Um deles explica que é de direita e que o dinheiro cumpre uma função: “Existe para diferenciar as pessoas que se esforçam mais e menos. É por isso que apoio uma política de direita.” O colega discorda e tem mesmo um sonho: construir uma cidade sem dinheiro, fundada na “abundância e na tecnologia”. Apesar de duvidar do sucesso da empreitada, o amigo garante-lhe que se, um dia, concorrer a eleições, vota nele.

No Campo Mártires de Pátria, há várias paredes pintadas com a frase: “Fartos do PSD/CDS a roubar velhos e emigrantes, Governo das esquerdas”. Ao passar em frente da inscrição, um senhor mostra-se entusiasmado: “Já devia ter sido há 40 anos.” Não diz o nome, só que tem mais de 70 anos, que trabalhou 42, que perdeu namoradas por causa da guerra, que lhe cortaram na reforma.

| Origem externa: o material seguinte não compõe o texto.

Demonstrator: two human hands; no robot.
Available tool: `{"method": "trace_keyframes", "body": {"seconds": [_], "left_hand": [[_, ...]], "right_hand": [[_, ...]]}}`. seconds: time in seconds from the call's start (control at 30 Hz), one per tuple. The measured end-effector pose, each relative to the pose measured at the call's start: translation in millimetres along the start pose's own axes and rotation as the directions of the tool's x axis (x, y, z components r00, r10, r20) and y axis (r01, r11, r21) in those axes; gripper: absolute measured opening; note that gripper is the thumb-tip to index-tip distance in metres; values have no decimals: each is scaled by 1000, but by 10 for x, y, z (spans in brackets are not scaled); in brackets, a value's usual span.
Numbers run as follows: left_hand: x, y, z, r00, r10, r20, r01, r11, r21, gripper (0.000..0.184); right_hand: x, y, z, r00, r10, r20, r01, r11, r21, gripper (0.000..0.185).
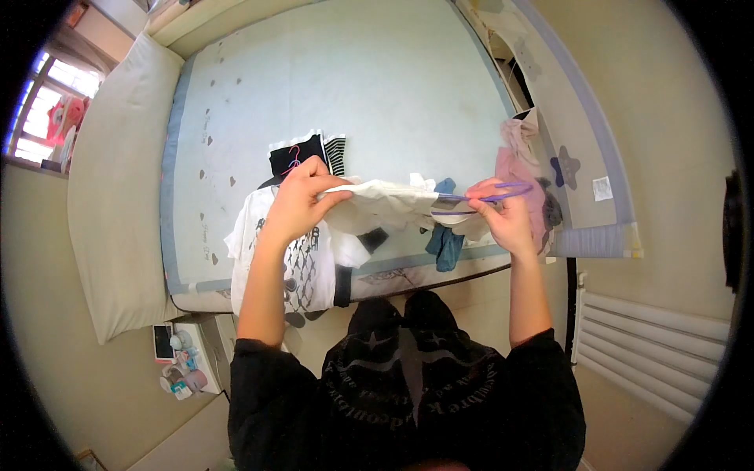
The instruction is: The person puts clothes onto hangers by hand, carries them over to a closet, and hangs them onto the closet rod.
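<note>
A white garment (385,196) is stretched sideways above the near part of the bed. My left hand (302,196) pinches its left end between thumb and fingers. At the other end, my right hand (506,212) is closed on a purple clothes hanger (514,190), whose left part reaches to the garment's opening; how far it goes in is hidden by the cloth. Beneath my left forearm lies a white shirt with a dark print (306,263). Just beyond my left hand are folded black clothes (302,157) with a small pink hanger (294,155) on them.
The bed (353,78) has a pale blue cover. Blue cloth (446,247) and pink clothes (522,169) lie on its near right side. A long pillow (118,188) borders the left. A white radiator (652,337) is at right, and a small cabinet with items (208,353) at lower left.
</note>
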State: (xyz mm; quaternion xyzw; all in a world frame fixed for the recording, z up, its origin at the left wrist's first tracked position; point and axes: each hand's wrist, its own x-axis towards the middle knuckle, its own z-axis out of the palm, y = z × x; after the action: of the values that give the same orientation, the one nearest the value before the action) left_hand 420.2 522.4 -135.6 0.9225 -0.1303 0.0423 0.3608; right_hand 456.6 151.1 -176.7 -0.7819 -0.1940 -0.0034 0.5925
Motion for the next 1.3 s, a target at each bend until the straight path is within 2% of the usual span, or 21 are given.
{"method": "trace_keyframes", "body": {"seconds": [0.1, 0.2, 0.3, 0.33, 0.4, 0.43, 0.5, 0.53, 0.57, 0.6, 0.67, 0.7, 0.8, 0.9, 1.0, 1.1, 1.2, 1.3], "left_hand": [[-13, -31, -116, 998, 4, 69, -8, 998, 66, 29], [81, 130, -29, 969, 239, -54, -233, 967, 100, 37], [220, 479, 219, 940, 341, -13, -339, 938, 78, 36], [262, 590, 298, 961, 273, 55, -276, 960, 55, 33], [330, 748, 418, 971, 138, 195, -145, 989, 22, 28], [347, 731, 460, 977, 152, 153, -156, 988, 18, 25], [399, 658, 559, 981, 181, 66, -182, 983, 13, 21], [406, 641, 549, 988, 155, 9, -154, 986, -69, 18], [418, 623, 495, 989, 146, -17, -147, 986, -72, 17], [422, 621, 411, 990, 137, -45, -140, 987, -75, 17], [414, 522, 279, 987, 108, -116, -118, 989, -85, 18], [412, 444, 223, 990, 25, -138, -41, 992, -118, 21], [403, 383, -24, 969, 64, -240, -85, 994, -75, 21], [369, 147, -231, 953, 109, -281, -133, 989, -67, 15], [345, 1, -377, 929, 195, -314, -247, 960, -133, 9], [270, 48, -490, 973, 136, -188, -138, 990, 1, 9], [198, 73, -496, 966, 193, -172, -172, 977, 129, 10], [72, -130, -533, 977, 69, -203, -108, 976, -189, 12]], "right_hand": [[15, 21, 44, 999, -32, -34, 32, 999, -6, 9], [92, -143, 144, 997, -75, 10, 76, 993, -86, 10], [227, -310, 355, 981, -183, 69, 192, 967, -169, 12], [257, -350, 427, 970, -228, 88, 241, 952, -190, 12], [288, -453, 575, 991, -112, 78, 113, 993, -21, 15], [286, -482, 604, 996, -51, 79, 46, 997, 63, 16], [323, -488, 539, 991, -131, 26, 131, 991, -5, 26], [335, -532, 458, 986, -165, -2, 165, 986, -29, 29], [357, -548, 379, 978, -207, -29, 205, 977, -55, 32], [336, -506, 284, 979, -206, -6, 200, 956, -213, 38], [277, -177, 20, 988, -69, 140, 119, 913, -389, 34], [236, 11, -90, 979, 10, 202, 89, 876, -475, 32], [107, 428, -275, 950, 258, 176, -209, 943, -259, 22], [12, 727, -379, 987, 146, 69, -134, 979, -157, 16], [-56, 845, -383, 983, 179, 35, -178, 983, -35, 18], [-90, 760, -300, 982, 185, -37, -178, 974, 141, 24], [-77, 530, -276, 989, 126, -82, -122, 991, 53, 30], [-38, 472, -349, 980, 188, -67, -189, 982, -10, 32]]}}
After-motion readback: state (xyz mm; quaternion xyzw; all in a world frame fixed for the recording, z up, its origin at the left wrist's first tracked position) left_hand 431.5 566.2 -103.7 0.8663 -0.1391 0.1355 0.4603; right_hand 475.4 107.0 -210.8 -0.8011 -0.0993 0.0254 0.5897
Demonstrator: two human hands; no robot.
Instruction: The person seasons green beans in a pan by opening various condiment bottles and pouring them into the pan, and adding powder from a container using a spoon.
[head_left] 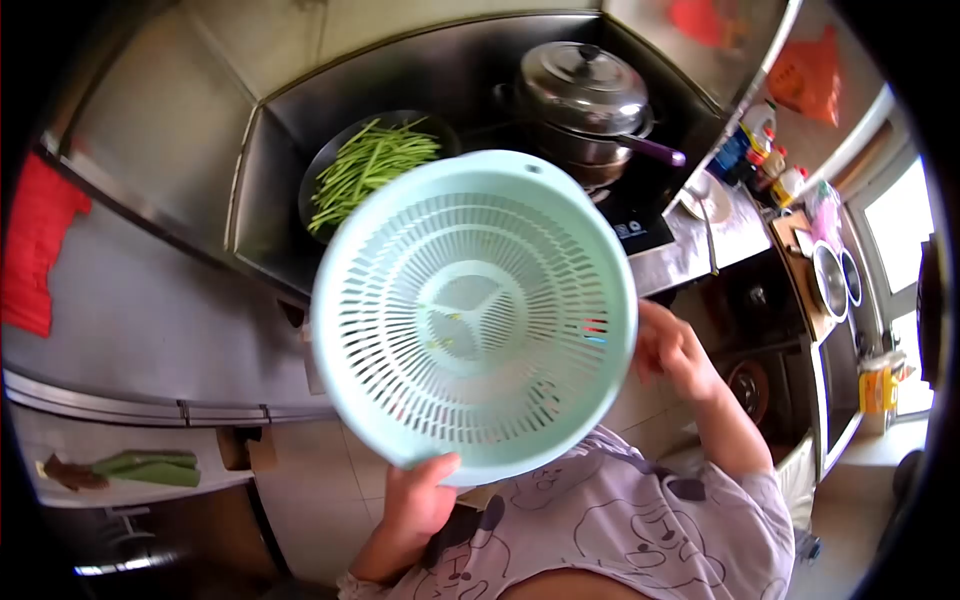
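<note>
A pale green plastic colander (570, 400) is held up in front of me, its slotted inside facing the camera. A few tiny yellow-green bits cling to its base. My left hand (420, 495) grips the near rim, thumb over the edge and the other fingers hidden beneath. At the right side, my right hand (675, 350) has its curled fingers against the outside of the rim, the fingertips partly out of sight. Just beyond the colander, long green beans (370, 165) are heaped in a dark wok (312, 190) on the stove.
A lidded steel pot (585, 95) with a purple handle (655, 150) stands on the right burner. Farther right are a plate with a utensil (710, 205), several bottles (770, 165) and metal bowls (830, 280). Green vegetable pieces (150, 467) lie on a ledge at lower left.
</note>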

Não é o único com expectativas. José Coelho, 53 anos, tem uma oficina de restauro, também no Campo Mártires da Pátria e diante daquela inscrição. Trabalha de portas abertas, entre os candeeiros velhos que arranja. Já teve mais clientes, sofreu com a austeridade, com a crise. A mulher era secretária, ficou desempregada. Tem três filhos e o que o preocupa é o futuro deles. Por isso, diz: “Espero que haja uma mudança.” Mais: o que está a acontecer pode, pelo menos, alterar isto – a abstenção. Porquê? Porque mostrou às pessoas que não é sempre tudo igual, argumenta. “Mesmo que não seja uma grande mudança, se melhorar só um bocado já é uma grande diferença.”

Hélder Meireles está com o táxi estacionado no Rossio. Na rádio, dá o debate na Assembleia na República. O taxista, que votou PAN, admite que nunca ligou muito à política, mas agora está “mais interessado”. Neste caso não é por querer mudanças, pelo contrário: queria que o executivo de direita continuasse a governar. “Passos Coelho exagerou, mas fez o que tinha de ser feito.”

Ao final da tarde, depois de mais um dia de trabalho, várias pessoas entram no barco no Cais do Sodré. A maioria viaja sozinha, sem conhecidos para conversar. Na melhor das hipóteses, olham para o telemóvel, há um ou outro viajante de jornal na mão. Espreitam as notícias, é certo. Mas o barco segue em silêncio. De Lisboa para Cacilhas. E novamente em silêncio, de Cacilhas para Lisboa.